PROMPT: Exactly retype the lines from the top of the data through the line containing "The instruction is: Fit", leaving out every picture.

═══ DATA SECTION ═══

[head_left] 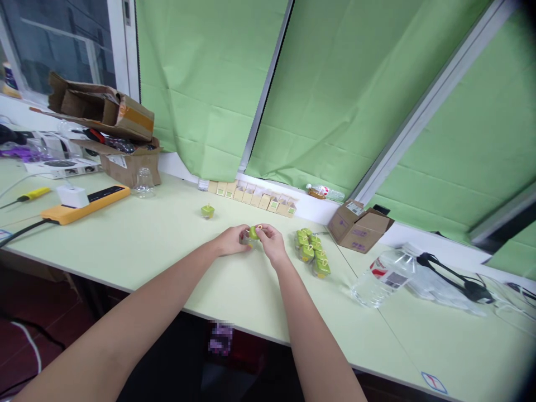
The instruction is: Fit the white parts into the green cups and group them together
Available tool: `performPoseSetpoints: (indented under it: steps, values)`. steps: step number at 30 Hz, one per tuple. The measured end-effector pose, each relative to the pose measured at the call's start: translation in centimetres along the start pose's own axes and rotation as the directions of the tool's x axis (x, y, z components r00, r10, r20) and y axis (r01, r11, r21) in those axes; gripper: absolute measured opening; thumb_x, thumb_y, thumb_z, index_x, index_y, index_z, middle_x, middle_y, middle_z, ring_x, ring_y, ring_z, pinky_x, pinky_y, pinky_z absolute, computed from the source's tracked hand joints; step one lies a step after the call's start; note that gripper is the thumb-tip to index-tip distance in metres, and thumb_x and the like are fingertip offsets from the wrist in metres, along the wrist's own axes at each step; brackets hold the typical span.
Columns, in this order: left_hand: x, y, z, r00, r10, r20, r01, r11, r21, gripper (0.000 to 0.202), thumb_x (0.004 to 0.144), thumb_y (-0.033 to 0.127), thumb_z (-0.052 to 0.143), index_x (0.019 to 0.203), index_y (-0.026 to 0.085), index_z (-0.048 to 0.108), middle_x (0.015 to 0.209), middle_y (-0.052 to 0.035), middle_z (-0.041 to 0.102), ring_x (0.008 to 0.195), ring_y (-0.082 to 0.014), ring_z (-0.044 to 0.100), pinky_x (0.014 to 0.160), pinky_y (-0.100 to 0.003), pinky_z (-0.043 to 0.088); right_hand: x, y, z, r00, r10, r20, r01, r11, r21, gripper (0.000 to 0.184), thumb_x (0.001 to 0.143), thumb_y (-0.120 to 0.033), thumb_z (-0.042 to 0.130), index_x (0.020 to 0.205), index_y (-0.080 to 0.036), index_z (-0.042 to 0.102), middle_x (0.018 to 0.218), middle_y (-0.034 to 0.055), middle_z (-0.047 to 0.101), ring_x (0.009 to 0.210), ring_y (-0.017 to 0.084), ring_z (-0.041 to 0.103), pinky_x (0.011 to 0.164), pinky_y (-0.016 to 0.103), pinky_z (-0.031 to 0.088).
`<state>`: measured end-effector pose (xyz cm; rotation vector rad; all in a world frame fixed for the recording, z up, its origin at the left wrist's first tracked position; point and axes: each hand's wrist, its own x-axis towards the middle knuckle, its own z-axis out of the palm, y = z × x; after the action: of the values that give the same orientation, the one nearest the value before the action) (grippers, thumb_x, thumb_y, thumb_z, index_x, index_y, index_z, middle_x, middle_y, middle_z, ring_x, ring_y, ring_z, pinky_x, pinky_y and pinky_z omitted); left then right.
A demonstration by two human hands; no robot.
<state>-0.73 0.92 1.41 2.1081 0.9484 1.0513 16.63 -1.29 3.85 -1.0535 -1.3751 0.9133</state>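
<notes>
My left hand (pixel 233 240) is closed around a small clear plastic cup (pixel 248 242) above the table's middle. At the cup's top, my right hand (pixel 272 244) pinches a green lid (pixel 253 233) with a pale loop on it. Whether the lid is seated on the cup or apart from it, I cannot tell, as fingers cover part of both. Off to the right stands a cluster of similar green-lidded cups (pixel 307 254), their loops upward. One more green-lidded cup (pixel 207 211) stands by itself, beyond and to the left of my hands.
A row of small cardboard boxes (pixel 251 196) lines the back wall. To the left are an orange power strip (pixel 90 205), a clear plastic jar (pixel 144 184) and stacked cardboard boxes (pixel 129 167). A large bottle (pixel 385 277) lies at right, near an open carton (pixel 358 226).
</notes>
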Motion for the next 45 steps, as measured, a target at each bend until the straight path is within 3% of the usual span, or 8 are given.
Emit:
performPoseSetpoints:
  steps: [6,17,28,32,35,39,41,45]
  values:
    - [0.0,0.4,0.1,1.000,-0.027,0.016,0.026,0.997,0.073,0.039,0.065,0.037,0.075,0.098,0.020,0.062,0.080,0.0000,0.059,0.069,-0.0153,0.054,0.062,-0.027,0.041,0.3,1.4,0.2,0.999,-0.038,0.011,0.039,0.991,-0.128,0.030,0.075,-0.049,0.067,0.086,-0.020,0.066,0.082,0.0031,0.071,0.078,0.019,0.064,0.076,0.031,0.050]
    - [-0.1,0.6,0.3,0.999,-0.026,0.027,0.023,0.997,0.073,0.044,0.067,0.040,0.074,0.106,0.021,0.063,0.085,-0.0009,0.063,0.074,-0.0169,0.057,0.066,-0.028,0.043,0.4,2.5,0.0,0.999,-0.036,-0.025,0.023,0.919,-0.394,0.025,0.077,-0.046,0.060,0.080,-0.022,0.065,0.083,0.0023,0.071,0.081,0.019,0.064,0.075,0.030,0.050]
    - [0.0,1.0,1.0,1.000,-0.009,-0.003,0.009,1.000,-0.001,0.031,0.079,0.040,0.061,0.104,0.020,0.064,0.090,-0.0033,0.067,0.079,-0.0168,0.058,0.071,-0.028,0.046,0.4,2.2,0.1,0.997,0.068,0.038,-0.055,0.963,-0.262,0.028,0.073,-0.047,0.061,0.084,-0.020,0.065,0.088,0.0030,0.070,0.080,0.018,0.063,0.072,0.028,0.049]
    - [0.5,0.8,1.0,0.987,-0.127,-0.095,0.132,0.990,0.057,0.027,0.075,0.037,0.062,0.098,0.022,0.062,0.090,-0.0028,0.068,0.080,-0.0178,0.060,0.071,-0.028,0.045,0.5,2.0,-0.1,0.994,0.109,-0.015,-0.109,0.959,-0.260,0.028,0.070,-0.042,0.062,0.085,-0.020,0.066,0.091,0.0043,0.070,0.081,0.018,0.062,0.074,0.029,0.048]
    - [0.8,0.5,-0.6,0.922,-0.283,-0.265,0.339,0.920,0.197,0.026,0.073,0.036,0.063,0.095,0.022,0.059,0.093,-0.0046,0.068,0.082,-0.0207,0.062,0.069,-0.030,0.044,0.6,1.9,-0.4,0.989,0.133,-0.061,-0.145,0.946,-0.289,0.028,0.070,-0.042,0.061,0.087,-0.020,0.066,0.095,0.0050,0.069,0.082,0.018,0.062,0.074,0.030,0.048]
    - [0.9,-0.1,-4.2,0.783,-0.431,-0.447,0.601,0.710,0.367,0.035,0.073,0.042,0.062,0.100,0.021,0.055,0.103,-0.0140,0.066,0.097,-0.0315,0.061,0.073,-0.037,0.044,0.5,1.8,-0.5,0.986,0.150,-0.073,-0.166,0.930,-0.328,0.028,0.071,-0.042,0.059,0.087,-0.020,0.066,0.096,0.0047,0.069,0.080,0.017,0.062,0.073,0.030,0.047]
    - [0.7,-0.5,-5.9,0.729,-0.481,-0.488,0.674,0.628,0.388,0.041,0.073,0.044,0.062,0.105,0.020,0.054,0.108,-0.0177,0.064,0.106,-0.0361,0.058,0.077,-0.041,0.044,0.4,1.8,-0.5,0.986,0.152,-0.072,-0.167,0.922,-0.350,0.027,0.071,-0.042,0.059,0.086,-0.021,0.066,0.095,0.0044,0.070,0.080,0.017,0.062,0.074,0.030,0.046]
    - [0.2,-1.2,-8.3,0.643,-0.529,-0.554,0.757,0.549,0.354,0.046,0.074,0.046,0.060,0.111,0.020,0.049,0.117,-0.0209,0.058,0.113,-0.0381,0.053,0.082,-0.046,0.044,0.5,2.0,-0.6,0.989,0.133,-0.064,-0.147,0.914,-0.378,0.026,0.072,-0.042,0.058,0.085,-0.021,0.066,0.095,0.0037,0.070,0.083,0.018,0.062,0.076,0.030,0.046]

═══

TASK RESPONSE:
[head_left] 
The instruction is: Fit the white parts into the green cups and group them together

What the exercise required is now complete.